No primeiro caso, é necessário:
- Elaborar, junto aos ACS, um cronograma para realização de cadastros e recadastros no território, através de visitas;
- Monitorar a execução desse calendário;
- Identificar barreiras para realização de cadastros e formulação de planos de ação para mitigá-los.
No segundo caso, é recomendado:
- Planejar ações para mobilizar/buscar ativamente grupos populacionais invisibilizados nos serviços;
- Criar estratégias de busca ativa com apoio de lideranças comunitárias;
- Acompanhar o aumento de cadastros e cuidado ofertado aos novos usuários.
6. Acelerar a informatização da Atenção Primária à Saúde
Informatizar é uma forma de qualificar a gestão da saúde. A informatização permite compilar e analisar informações, o que pode não só agilizar, mas melhorar a tomada de decisão. No Brasil, persistem alguns gargalos de implementação relacionados aos equipamentos e infraestrutura de conectividade. Contudo, municípios podem tentar financiamento federal por meio do Programa Informatiza APS. Ajudariam muito os seguintes passos:
- Estudar o mapa de infraestrutura e hierarquizar as unidades que podem ou não imediatamente receber recursos de informatização;
- Inscrever-se nos programas de financiamento disponíveis;
- Planejar as compras de equipamentos;
- Estabelecer programas de treinamento para as equipes, de modo a garantir o preenchimento correto das ferramentas de gestão informatizadas e o uso das informações para tomada de decisão no nível local.
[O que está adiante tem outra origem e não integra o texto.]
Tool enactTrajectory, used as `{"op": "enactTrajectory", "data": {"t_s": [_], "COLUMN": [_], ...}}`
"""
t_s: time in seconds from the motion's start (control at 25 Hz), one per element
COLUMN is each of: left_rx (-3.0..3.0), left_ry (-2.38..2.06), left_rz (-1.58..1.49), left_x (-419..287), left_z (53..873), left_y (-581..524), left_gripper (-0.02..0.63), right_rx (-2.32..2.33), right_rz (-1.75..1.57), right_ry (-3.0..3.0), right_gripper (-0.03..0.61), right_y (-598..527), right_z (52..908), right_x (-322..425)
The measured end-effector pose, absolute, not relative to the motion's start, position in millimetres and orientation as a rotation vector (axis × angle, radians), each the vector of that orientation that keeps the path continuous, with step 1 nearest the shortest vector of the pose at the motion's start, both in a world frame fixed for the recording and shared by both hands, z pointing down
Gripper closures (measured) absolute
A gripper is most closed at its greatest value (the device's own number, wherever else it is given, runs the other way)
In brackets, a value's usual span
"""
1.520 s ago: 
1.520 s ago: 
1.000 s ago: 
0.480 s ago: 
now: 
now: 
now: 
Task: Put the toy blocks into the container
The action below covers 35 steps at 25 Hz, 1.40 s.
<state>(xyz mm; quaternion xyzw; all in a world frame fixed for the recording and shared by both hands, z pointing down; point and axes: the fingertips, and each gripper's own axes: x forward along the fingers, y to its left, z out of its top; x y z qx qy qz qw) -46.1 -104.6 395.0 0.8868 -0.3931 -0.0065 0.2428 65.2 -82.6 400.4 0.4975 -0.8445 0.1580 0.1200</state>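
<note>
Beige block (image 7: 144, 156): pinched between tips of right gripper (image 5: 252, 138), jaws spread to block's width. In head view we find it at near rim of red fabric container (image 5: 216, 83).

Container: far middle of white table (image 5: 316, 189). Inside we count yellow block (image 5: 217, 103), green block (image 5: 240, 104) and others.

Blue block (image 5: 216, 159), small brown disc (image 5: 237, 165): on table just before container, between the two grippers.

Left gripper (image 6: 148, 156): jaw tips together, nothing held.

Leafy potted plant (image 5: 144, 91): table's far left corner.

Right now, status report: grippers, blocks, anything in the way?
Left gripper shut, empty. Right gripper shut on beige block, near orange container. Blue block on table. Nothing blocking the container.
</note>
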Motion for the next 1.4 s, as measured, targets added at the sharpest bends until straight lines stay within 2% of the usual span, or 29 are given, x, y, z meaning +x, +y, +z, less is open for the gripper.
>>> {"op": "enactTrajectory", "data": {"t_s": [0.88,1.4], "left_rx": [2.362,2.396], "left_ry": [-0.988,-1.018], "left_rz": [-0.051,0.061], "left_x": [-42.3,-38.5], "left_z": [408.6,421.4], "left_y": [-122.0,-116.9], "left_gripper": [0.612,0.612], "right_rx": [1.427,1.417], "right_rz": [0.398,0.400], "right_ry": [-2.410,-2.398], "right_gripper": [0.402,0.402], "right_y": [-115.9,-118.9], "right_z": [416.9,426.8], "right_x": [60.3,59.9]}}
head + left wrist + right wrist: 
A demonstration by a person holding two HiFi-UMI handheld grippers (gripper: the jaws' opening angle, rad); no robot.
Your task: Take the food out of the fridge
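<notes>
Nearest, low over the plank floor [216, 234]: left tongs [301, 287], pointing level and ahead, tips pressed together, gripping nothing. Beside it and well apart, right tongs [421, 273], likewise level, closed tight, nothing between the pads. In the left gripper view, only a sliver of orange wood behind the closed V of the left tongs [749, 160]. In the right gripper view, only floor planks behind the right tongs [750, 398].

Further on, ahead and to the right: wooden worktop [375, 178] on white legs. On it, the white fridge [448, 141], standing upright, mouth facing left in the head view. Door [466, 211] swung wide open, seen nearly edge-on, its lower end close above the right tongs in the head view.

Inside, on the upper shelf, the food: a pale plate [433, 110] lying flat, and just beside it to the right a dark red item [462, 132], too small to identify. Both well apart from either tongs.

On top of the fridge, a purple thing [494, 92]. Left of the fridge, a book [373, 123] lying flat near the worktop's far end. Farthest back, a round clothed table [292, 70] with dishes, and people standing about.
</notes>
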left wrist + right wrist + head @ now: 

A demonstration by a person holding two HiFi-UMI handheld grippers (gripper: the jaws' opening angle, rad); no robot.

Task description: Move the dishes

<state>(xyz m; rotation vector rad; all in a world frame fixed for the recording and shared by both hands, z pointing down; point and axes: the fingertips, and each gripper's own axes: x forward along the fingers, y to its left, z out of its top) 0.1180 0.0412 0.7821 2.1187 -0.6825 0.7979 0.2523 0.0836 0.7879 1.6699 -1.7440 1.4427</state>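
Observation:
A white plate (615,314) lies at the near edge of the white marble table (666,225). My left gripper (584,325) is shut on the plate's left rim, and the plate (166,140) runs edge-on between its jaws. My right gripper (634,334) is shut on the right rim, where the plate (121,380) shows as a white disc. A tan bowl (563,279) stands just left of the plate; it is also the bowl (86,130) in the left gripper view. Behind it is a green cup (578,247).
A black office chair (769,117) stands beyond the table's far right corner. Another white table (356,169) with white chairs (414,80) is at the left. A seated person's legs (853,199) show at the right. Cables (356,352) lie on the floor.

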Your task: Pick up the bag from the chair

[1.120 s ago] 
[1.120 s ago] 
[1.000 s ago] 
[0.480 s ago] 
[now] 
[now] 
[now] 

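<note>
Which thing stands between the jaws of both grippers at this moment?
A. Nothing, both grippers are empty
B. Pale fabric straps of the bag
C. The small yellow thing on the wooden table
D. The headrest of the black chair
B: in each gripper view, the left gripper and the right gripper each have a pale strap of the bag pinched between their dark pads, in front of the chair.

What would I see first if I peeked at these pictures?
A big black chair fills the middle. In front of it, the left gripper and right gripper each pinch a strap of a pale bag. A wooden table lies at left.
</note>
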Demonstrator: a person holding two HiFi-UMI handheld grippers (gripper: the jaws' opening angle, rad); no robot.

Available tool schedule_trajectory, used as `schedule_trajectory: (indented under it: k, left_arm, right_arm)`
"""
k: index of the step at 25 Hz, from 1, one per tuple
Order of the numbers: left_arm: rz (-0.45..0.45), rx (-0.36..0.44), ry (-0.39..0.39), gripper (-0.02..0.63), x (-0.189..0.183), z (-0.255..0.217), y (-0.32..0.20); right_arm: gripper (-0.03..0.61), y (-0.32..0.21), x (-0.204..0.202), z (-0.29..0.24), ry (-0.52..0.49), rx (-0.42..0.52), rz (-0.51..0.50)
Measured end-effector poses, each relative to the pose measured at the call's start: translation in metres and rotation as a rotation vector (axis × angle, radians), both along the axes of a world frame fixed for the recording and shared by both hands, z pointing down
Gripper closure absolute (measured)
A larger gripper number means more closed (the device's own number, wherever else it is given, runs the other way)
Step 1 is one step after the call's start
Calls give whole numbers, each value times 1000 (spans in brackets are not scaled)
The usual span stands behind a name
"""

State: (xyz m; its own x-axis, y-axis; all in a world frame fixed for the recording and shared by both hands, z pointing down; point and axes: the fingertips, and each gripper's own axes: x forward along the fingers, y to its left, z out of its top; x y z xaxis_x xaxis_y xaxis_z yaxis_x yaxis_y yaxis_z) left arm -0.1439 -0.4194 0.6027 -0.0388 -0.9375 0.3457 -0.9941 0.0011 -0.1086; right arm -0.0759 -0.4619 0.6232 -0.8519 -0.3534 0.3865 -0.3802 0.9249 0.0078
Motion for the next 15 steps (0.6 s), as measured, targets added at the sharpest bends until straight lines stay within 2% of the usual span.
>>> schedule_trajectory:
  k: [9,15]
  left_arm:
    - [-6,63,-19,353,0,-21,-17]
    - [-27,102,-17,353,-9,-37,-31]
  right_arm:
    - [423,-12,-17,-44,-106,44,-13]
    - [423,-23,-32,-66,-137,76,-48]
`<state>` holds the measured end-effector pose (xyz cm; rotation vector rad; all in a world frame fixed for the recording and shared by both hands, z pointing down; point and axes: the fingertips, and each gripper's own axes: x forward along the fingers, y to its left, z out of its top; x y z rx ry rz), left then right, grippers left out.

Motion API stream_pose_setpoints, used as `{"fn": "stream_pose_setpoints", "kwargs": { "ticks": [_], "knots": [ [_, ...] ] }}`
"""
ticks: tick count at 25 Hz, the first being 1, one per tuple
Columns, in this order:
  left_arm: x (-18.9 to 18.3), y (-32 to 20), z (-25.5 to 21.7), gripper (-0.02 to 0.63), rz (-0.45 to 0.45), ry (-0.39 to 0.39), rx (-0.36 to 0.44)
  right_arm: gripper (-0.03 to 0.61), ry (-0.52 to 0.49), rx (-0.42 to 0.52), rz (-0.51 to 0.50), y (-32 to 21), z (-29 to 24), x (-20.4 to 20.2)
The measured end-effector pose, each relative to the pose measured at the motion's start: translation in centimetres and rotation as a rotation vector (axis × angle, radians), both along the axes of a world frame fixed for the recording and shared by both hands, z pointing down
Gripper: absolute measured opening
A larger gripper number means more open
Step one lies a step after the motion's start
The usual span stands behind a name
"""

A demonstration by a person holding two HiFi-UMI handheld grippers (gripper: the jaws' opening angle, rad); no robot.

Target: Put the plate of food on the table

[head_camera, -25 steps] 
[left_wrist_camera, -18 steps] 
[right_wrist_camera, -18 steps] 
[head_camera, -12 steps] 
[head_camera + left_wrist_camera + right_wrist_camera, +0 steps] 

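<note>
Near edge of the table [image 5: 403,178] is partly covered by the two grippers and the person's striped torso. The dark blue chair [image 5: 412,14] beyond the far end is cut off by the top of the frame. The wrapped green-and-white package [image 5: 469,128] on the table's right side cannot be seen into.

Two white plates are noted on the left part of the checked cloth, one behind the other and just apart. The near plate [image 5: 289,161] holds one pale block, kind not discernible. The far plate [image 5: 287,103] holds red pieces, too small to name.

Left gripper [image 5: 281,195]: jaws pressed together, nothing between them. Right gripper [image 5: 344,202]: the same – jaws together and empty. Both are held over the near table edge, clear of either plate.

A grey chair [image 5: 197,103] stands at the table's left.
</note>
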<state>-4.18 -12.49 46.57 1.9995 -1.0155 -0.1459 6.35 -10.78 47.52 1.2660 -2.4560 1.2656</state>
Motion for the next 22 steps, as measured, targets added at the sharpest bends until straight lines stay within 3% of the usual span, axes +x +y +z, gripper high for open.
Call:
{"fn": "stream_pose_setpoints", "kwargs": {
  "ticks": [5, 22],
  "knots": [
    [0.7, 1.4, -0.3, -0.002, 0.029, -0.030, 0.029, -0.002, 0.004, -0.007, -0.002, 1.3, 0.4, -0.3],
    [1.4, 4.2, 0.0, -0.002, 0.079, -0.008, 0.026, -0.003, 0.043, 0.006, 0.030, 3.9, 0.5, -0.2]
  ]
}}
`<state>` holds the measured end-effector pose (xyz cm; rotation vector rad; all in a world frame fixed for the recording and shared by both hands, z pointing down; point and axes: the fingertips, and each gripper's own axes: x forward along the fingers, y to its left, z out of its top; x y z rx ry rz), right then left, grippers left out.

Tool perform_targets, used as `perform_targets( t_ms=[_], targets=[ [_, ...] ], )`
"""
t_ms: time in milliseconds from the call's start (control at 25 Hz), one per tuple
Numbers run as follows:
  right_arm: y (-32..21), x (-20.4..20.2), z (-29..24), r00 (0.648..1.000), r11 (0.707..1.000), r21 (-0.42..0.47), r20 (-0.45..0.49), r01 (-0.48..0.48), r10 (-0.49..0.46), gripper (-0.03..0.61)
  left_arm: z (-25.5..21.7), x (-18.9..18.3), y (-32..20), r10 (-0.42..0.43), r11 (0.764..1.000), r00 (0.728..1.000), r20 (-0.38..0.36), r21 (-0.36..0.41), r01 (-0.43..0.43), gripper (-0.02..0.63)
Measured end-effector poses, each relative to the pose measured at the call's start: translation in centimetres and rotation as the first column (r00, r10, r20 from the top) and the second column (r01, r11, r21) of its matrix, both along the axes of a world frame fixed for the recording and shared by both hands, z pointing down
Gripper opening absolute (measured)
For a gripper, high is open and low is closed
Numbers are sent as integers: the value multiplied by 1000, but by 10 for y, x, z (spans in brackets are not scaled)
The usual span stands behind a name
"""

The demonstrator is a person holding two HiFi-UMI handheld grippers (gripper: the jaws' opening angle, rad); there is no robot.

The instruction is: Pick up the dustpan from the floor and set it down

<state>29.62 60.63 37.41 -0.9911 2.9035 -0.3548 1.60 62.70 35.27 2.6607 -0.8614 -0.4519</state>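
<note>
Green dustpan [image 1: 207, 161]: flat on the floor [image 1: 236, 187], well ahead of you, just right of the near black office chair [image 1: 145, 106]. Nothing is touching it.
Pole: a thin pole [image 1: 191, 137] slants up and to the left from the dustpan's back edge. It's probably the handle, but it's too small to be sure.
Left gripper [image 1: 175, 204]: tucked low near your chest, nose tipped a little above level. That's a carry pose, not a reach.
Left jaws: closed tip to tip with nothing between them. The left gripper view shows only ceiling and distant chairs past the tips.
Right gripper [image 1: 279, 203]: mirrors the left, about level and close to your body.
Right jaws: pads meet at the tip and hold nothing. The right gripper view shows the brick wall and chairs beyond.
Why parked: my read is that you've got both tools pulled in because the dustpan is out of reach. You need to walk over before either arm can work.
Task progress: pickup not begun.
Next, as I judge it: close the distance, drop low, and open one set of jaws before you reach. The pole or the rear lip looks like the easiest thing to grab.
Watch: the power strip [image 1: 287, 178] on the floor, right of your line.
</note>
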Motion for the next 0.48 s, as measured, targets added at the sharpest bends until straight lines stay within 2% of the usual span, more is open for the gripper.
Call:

7. Aumentar a adesão ao tratamento
As doenças crônicas pressupõem tratamentos e acompanhamento de longo prazo. Por vezes, o tratamento exige mudança profunda de comportamento e impõe graus variados de efeitos colaterais. A falha de adesão ao tratamento configura, portanto, um grave problema a endereçar. Apontamos como caminhos:
- Diversificar estratégias de desenvolvimento de vínculo e garantia de acesso. Por exemplo, por meio de atividades coletivas e atuação em espaços de socialização dos usuários;
- Organização do trabalho da equipe com ênfase no protagonismo da enfermagem, que é capaz de melhorar adesão;
- Desenvolver habilidades de ciência comportamental nas equipes, qualificando a abordagem às mudanças de comportamento necessárias para o melhor controle das doenças.
Esses pontos estão sumarizados no Olhar IEPS, policy brief que condensa estudos científicos e endereça recomendações para gestores de saúde. O conteúdo desse material também foi discutido no Diálogos IEPS, série de webinários temáticos do IEPS, em uma mesa composta por Michael Duncan (Médico de Família e Comunidade e assessor técnico da Superintendência de APS do município do Rio de Janeiro), Patrícia Jaime (Pesquisadora do Departamento de Nutrição da USP e vice coordenadora do NUPENS), Evelyn Santos (Coordenadora de Projetos da Umane), Arthur Aguillar (Coordenador de Políticas Públicas do IEPS) e Ricardo Gandour (jornalista e mediador).
Fernanda Leal, Analista de Políticas Públicas do IEPS.
Helyn Thami, Pesquisadora de Políticas Públicas do IEPS.